Why This Matters for Your Financial Future
Unclaimed child trust funds represent real money that can make a meaningful difference in young people’s lives. With an average balance of £2,200, these funds can support important financial goals.
Building Financial Awareness
Reclaiming your child trust fund is an excellent opportunity to take control of your finances and understand how savings grow over time. It encourages young people to think about long-term financial planning and the power of tax-free investing. Many young adults are unaware of government savings schemes, making this campaign an important educational moment.
Using Funds for Life Goals
Whether you need money for university fees, a house deposit, starting a business, or building an emergency fund, your child trust fund can provide crucial support. The average £2,200 can make a real difference during important life transitions. Some young people may find their accounts contain significantly more, depending on investment performance and additional contributions.
Final Thoughts
HMRC is helping young Britons find forgotten child trust funds worth an average of £2,200. If you were born between September 2002 and January 2011, check your records or contact HMRC to locate your account. These tax-free savings can help with education, housing, or emergencies. Respond to HMRC letters or search for your account details now to claim money that belongs to you.
FAQs
Anyone born between September 2002 and January 2011 is eligible. The government automatically set up accounts for all children born during this period. If you fall within this age range, you likely have a child trust fund waiting to be claimed.
The average balance is around £2,200, though amounts vary significantly. Some accounts contain much more depending on investment performance and additional contributions made by parents or relatives over the years.

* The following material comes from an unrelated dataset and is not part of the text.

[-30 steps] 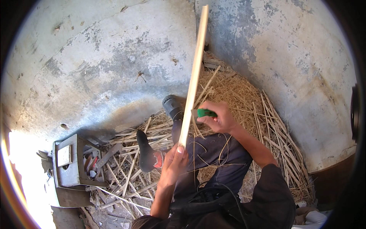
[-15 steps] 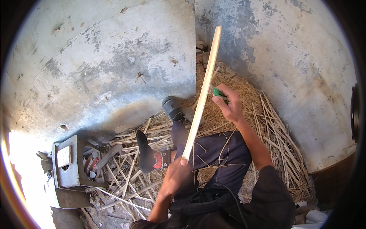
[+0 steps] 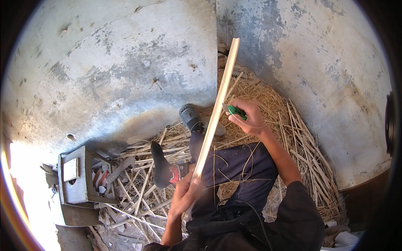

Contact HMRC directly using your National Insurance number and date of birth. You can also check old paperwork or contact the bank or investment company that originally set up your account. HMRC’s new campaign includes direct letters to eligible young people.
Generally, you cannot access your full balance before age 18. However, at 18 you gain full access to your funds. Some accounts may have specific terms, so check with your provider about any restrictions.
You have complete flexibility. You can withdraw the entire amount, transfer it to an ISA for continued tax-free growth, or leave it invested. Use the money for education, housing, starting a business, or any other financial goal.
Disclaimer:
The content shared by Meyka AI PTY LTD is solely for research and informational purposes. Meyka is not a financial advisory service, and the information provided should not be considered investment or trading advice.